§ EXERCISE INSTRUCTIONS:
If a line in the entries contains the string "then", include that line in your answer.

§ EXERCISE INPUT:
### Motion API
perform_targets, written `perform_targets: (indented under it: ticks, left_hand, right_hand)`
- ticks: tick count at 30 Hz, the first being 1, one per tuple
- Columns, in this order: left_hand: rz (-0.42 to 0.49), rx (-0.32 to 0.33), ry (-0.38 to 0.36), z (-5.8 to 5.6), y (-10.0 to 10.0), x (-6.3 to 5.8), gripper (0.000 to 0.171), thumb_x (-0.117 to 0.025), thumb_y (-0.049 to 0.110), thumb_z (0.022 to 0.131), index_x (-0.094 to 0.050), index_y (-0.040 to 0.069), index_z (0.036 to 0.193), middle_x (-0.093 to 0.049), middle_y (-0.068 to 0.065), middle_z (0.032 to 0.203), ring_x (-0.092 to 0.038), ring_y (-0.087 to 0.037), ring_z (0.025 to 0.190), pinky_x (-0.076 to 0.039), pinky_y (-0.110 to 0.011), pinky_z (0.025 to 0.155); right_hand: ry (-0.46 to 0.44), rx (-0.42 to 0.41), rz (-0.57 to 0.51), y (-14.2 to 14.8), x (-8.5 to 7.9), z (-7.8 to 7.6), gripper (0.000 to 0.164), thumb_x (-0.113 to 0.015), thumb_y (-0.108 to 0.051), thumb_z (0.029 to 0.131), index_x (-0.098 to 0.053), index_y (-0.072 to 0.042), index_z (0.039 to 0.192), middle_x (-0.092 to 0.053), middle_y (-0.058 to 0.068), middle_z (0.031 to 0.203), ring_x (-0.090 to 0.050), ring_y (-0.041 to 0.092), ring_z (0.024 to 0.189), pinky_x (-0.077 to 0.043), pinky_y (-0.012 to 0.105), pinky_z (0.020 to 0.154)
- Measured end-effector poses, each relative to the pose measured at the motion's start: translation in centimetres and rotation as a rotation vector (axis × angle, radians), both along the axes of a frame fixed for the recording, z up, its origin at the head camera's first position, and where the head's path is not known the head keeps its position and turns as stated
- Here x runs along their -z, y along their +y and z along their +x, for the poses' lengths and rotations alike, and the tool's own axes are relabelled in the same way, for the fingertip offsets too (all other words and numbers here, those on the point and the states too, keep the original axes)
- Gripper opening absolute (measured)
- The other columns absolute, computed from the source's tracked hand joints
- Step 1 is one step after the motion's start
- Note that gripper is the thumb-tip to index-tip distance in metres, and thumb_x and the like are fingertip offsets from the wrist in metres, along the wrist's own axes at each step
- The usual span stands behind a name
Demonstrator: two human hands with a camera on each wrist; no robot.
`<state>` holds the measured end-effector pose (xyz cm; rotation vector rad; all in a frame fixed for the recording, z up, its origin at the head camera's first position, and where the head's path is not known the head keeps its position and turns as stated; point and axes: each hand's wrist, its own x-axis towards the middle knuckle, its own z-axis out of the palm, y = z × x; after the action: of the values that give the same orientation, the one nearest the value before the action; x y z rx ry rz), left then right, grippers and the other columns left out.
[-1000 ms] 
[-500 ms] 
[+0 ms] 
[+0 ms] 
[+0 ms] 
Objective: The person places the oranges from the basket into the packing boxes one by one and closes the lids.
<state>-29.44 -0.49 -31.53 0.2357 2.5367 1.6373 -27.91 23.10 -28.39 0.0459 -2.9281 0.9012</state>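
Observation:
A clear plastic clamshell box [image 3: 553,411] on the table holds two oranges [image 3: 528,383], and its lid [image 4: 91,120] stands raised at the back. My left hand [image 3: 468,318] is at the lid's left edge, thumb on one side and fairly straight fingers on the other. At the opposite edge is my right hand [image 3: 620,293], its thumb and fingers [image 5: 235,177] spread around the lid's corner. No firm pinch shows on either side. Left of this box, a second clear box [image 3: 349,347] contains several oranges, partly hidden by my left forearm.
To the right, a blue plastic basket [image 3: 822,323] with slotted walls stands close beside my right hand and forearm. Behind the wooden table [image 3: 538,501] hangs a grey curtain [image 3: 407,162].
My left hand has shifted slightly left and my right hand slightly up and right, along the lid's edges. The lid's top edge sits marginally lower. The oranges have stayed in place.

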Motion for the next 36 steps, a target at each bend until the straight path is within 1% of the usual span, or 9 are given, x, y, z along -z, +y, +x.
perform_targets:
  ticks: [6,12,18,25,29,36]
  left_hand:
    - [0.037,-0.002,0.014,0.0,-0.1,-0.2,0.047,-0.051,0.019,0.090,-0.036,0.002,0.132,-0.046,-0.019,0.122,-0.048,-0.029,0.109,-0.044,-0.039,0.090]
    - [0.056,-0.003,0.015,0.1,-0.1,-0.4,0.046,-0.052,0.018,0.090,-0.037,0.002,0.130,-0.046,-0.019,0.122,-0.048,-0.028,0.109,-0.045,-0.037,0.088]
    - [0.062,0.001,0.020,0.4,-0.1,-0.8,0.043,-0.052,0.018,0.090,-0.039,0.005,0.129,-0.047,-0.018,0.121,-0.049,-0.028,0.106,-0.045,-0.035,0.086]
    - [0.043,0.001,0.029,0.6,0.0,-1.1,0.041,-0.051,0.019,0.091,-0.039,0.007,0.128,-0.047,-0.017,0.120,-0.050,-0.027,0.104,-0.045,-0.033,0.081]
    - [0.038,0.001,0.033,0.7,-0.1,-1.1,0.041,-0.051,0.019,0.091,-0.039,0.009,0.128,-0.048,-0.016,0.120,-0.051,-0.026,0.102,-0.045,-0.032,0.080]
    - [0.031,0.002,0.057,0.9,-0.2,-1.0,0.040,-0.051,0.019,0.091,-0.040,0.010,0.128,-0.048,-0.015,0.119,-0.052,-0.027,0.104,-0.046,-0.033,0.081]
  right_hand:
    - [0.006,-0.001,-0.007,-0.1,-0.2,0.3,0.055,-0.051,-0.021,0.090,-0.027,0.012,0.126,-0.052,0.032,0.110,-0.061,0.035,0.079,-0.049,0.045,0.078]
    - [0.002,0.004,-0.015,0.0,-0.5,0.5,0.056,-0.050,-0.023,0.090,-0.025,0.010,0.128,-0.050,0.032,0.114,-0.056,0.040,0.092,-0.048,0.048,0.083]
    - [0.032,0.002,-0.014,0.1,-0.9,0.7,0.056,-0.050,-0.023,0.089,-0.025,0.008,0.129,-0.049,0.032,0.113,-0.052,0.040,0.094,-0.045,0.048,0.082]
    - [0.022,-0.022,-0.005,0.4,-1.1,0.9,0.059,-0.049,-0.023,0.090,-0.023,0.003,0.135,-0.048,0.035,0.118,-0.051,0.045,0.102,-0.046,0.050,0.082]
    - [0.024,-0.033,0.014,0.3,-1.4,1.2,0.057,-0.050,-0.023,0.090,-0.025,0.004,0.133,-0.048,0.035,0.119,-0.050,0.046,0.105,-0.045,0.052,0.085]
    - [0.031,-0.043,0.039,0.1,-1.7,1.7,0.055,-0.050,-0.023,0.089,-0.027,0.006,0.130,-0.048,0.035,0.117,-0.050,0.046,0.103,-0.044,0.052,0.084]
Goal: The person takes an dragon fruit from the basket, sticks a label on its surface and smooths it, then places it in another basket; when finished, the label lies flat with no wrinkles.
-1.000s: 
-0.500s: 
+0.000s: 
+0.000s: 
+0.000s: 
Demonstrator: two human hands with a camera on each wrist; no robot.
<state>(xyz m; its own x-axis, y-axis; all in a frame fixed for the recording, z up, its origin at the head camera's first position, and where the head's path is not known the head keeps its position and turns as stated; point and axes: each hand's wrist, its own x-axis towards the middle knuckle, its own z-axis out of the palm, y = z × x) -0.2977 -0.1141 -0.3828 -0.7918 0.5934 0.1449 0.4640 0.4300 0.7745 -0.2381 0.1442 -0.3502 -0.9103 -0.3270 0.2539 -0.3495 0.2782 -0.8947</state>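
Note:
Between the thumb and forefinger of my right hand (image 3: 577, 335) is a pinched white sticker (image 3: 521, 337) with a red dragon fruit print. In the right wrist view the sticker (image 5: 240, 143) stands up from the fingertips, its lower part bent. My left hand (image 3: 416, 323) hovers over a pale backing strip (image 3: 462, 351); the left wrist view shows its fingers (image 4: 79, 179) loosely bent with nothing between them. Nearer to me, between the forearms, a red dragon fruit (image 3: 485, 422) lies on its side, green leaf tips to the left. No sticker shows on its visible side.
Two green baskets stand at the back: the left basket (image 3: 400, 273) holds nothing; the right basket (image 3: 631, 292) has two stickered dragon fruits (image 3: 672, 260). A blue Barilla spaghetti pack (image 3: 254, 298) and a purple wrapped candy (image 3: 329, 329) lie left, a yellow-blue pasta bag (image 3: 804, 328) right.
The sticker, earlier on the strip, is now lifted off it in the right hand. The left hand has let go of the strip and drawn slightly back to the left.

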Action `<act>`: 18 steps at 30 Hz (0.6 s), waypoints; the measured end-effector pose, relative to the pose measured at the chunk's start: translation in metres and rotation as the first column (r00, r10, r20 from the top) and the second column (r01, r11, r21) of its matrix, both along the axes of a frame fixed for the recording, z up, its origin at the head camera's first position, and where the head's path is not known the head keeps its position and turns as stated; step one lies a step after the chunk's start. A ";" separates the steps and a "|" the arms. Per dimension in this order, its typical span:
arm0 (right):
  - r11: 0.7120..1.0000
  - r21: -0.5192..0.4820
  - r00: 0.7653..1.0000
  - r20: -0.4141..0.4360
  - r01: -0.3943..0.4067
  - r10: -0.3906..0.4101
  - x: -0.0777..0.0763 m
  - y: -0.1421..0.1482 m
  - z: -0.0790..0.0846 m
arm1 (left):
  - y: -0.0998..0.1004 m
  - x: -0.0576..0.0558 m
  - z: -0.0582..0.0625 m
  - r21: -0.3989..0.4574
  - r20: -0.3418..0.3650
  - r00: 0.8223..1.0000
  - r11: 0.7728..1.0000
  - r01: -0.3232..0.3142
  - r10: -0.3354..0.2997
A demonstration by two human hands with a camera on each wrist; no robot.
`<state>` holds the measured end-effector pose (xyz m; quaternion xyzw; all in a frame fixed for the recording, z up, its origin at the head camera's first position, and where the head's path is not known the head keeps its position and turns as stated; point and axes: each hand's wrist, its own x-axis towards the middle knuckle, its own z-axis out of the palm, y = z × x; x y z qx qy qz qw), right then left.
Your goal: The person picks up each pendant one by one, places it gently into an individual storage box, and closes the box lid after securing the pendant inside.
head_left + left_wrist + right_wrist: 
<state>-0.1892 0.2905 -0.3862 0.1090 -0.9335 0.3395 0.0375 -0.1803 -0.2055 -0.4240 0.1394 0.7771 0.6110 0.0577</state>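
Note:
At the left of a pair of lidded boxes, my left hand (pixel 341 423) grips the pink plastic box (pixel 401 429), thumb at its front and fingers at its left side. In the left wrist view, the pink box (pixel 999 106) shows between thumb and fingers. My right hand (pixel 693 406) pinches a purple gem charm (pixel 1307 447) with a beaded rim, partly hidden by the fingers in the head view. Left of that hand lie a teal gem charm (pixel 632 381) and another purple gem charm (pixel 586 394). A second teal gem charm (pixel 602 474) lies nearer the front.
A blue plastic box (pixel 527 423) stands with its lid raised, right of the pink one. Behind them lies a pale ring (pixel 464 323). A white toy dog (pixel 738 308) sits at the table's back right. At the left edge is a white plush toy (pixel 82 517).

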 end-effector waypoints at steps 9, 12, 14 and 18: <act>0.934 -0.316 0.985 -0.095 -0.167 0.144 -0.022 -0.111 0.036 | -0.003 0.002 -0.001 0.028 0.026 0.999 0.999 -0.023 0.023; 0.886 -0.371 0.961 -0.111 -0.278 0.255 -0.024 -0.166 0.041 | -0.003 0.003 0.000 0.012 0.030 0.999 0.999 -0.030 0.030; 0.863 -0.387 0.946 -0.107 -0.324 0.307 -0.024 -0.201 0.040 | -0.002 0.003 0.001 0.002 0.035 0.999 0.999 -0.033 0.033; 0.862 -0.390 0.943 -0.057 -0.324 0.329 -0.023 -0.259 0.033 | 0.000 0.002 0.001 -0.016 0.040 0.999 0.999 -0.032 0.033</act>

§ SOLUTION FOR THIS TASK:
`<state>` holds the measured end-effector pose (xyz cm; rotation vector rad; all in a frame fixed for the recording, z up, its origin at the head camera's first position, and where the head's path is not known the head keeps its position and turns as stated; point and axes: each hand's wrist, its own x-axis towards the middle knuckle, its own z-axis out of the palm, y = z × x; after the action: of the values that give the same orientation, the one nearest the value before the action; x y z rx ry rz), left then right, grippers and the other columns left out.
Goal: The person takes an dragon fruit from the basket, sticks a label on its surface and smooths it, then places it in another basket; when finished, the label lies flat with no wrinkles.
`<state>` holds the measured end-effector pose (xyz m; quaternion xyzw; all in a frame fixed for the recording, z up, its origin at the head camera's first position, and where the head's path is not known the head keeps its position and turns as stated; point and axes: each hand's wrist, its own x-axis towards the middle knuckle, its own z-axis out of the palm, y = z × x; x y z qx qy qz qw), right then left.

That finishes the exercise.